__Your task__
For the material below, count each line where the string "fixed" appears, then return the total alone.

__Records supplied__
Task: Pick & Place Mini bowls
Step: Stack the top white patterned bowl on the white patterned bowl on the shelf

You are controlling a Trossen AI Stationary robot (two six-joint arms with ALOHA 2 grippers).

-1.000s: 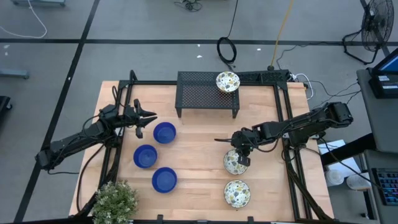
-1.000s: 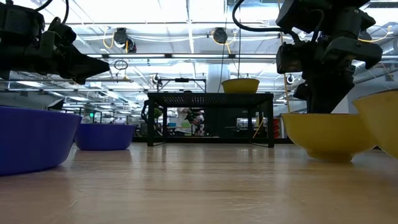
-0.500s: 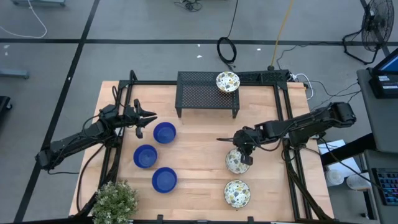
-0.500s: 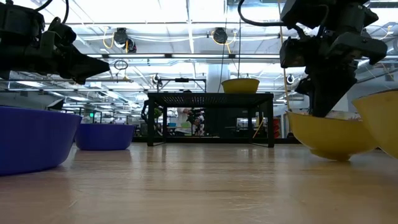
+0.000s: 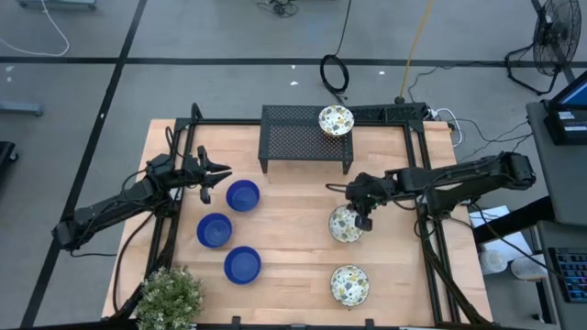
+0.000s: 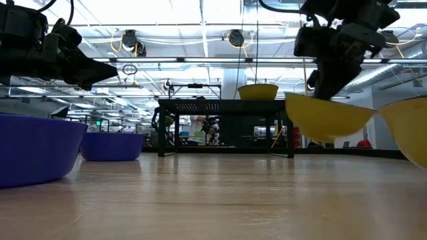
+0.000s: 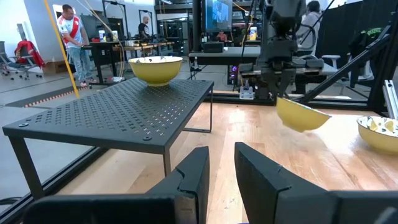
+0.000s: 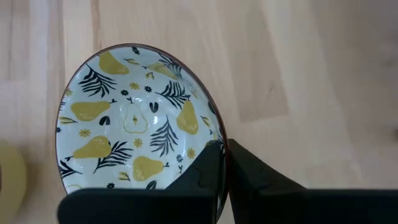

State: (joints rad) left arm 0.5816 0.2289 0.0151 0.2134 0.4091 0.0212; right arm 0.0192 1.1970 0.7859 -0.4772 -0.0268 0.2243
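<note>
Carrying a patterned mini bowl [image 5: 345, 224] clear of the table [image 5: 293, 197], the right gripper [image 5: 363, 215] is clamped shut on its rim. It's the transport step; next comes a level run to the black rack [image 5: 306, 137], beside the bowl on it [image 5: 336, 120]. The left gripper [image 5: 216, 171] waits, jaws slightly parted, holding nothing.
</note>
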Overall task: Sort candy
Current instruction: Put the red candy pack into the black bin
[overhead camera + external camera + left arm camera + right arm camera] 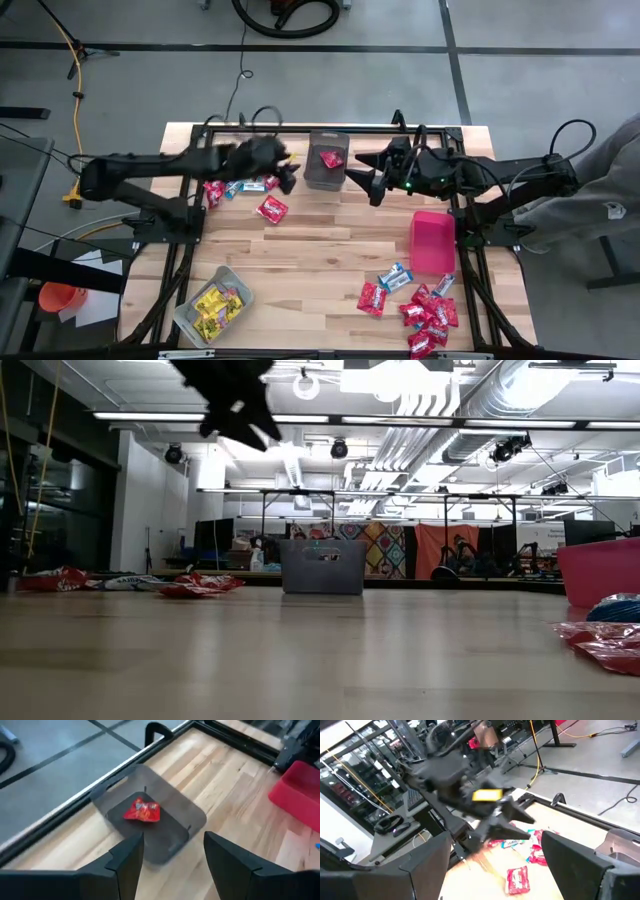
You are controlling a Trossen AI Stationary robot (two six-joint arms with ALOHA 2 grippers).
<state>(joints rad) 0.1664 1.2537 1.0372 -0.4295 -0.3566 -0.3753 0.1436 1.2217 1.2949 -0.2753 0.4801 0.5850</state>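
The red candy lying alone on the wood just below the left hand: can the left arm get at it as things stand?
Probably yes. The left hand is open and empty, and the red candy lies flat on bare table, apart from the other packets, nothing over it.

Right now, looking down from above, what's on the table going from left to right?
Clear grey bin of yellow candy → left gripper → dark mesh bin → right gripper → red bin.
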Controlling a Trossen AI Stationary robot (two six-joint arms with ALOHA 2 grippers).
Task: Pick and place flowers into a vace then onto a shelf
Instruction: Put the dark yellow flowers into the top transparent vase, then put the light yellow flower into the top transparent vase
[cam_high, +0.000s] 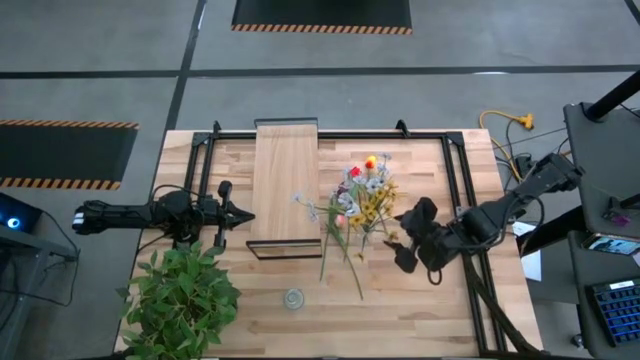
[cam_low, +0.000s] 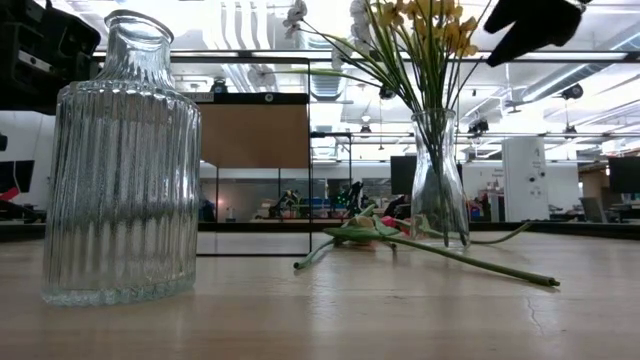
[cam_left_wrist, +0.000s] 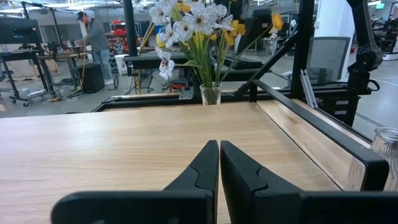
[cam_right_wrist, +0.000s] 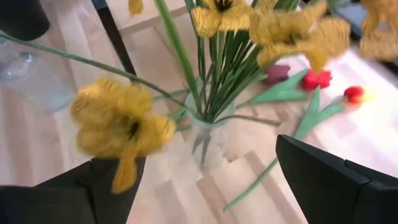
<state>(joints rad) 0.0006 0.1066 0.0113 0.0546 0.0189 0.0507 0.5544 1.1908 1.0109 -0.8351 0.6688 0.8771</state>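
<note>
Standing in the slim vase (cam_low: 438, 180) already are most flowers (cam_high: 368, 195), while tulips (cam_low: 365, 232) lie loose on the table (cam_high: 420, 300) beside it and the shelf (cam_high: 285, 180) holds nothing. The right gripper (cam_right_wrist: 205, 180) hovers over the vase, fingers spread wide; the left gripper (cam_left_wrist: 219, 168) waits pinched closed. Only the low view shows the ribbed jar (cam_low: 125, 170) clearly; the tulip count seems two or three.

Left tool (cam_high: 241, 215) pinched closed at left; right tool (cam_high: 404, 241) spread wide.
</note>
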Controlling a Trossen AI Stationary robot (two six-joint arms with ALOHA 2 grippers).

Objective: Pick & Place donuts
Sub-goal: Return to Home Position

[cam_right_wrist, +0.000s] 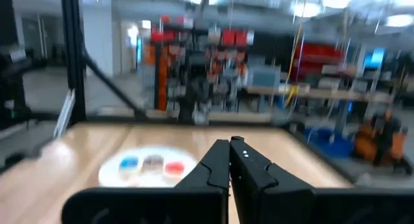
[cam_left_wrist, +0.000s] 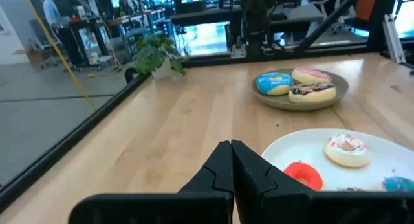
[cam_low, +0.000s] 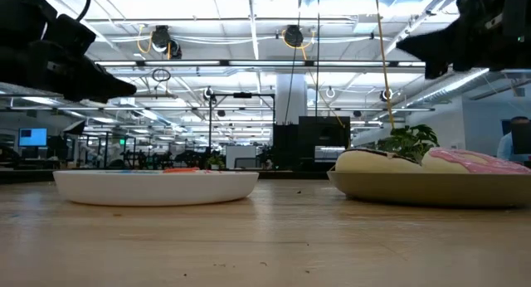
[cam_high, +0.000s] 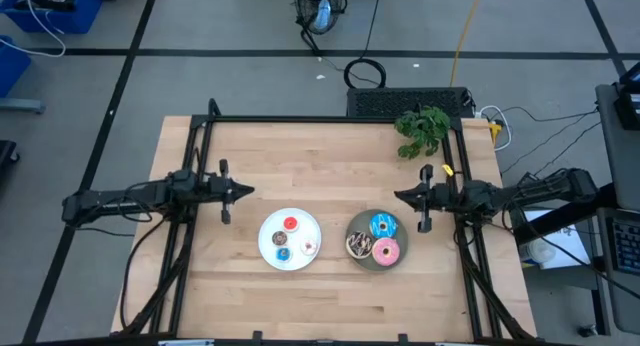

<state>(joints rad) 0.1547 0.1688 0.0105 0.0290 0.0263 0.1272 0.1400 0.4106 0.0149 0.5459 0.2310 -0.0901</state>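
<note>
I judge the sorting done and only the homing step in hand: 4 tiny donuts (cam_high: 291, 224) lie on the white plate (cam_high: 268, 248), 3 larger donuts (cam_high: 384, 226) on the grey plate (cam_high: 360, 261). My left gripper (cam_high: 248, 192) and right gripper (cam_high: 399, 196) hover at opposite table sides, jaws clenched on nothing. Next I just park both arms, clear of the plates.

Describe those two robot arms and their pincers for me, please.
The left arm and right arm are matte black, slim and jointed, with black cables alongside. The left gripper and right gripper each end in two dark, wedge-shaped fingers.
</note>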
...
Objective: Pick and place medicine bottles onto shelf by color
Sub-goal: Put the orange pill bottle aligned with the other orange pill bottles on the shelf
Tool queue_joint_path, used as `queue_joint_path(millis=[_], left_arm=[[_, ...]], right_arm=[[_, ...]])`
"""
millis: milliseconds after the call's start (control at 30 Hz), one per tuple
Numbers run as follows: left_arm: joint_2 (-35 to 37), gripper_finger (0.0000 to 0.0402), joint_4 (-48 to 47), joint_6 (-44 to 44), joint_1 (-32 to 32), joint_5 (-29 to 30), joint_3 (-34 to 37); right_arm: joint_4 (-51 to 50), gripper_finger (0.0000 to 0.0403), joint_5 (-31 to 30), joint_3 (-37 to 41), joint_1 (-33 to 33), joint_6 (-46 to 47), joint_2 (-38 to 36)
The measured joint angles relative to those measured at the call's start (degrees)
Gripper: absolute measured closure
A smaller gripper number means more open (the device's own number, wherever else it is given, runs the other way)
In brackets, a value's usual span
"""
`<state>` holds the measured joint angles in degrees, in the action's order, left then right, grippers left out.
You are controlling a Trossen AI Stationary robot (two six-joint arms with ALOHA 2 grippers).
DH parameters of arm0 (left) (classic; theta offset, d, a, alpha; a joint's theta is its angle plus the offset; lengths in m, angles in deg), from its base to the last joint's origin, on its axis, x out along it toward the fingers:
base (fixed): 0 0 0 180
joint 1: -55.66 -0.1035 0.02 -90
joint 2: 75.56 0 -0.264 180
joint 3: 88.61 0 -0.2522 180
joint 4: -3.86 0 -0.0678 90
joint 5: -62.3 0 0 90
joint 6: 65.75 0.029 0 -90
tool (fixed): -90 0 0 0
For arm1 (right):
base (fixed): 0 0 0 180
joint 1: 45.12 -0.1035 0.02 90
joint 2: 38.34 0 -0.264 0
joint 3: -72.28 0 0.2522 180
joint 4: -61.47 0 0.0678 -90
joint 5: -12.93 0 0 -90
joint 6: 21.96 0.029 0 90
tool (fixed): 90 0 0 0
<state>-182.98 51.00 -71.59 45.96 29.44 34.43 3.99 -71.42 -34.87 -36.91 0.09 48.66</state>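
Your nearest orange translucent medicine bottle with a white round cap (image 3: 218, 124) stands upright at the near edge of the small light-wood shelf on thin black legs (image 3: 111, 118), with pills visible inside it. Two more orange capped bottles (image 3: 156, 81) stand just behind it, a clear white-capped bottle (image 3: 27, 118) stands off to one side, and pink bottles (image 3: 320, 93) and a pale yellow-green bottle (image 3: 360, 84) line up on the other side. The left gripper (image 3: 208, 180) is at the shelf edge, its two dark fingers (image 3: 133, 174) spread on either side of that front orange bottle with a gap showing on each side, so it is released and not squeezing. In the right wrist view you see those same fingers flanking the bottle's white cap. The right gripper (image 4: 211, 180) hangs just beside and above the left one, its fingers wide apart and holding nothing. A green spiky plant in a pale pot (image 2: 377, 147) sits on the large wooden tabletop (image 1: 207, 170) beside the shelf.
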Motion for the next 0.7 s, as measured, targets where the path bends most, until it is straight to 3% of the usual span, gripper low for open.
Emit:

__Problem solution__
4